What are the lines of the listing below, word for word, from the first down to the one that contains "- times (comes"?

- Data segment:

== == ==

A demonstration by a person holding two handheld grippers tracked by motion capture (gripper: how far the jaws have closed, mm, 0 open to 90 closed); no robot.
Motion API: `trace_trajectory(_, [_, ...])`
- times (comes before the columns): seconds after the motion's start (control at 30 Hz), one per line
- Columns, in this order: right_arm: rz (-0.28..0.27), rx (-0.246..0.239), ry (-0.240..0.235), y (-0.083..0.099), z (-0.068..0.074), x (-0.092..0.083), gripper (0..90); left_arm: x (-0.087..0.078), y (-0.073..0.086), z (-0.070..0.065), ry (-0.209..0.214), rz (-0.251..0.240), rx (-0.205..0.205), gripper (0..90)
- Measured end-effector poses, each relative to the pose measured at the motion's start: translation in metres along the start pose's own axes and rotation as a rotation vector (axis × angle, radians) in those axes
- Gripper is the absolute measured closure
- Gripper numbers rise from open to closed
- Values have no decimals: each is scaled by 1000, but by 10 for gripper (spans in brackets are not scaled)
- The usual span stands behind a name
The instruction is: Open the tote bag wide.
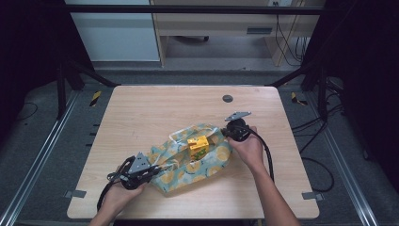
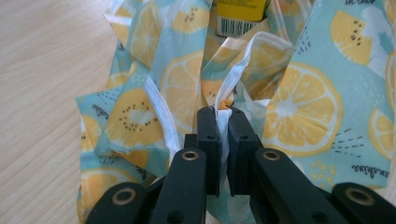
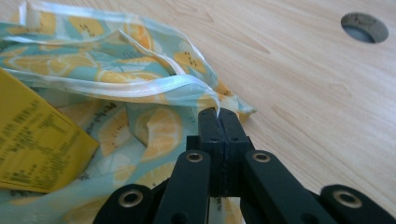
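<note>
The left gripper (image 2: 223,116) is clamped on a white-edged fold of the fruit-print bag (image 2: 299,102), its jaws nearly together with the trim pinched between them. In the high view the left hand (image 1: 123,188) comes in from the bottom edge, forearm angled up and to the right, holding that gripper (image 1: 157,170) low at the bag's (image 1: 207,165) near-left end. The right gripper (image 3: 219,113) has its jaws pressed together on the bag's white trim (image 3: 140,86) at the cloth's edge. The right hand (image 1: 248,148) reaches from the lower right, wrist bent inward, with its gripper (image 1: 225,133) at the bag's far-right end.

The bag lies crumpled on the wooden counter (image 1: 150,108), slightly front of centre. A yellow box (image 1: 198,145) stands in its folds; its print is too blurred to read (image 3: 32,140), and the left gripper view cuts it off at the top (image 2: 240,14). A round grey hole (image 1: 227,98) sits toward the counter's far side.
</note>
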State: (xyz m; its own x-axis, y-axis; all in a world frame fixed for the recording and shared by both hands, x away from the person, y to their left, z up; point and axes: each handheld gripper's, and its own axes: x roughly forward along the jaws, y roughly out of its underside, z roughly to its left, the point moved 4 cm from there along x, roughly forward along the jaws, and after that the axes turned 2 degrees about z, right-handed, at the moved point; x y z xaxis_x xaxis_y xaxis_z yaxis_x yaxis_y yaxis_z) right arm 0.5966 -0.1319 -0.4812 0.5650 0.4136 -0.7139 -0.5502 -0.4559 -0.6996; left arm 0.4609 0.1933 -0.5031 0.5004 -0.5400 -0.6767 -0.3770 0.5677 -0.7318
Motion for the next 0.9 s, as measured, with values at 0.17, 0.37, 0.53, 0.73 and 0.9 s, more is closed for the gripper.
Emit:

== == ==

- Answer to this problem:
A demonstration by a person holding two handheld grippers tracked by motion capture (gripper: how far the jaws have closed, mm, 0 open to 90 closed); no robot.
Motion API: `trace_trajectory(_, [_, ...])`
- times (comes before the columns): seconds after the motion's start (control at 30 Hz), one per line

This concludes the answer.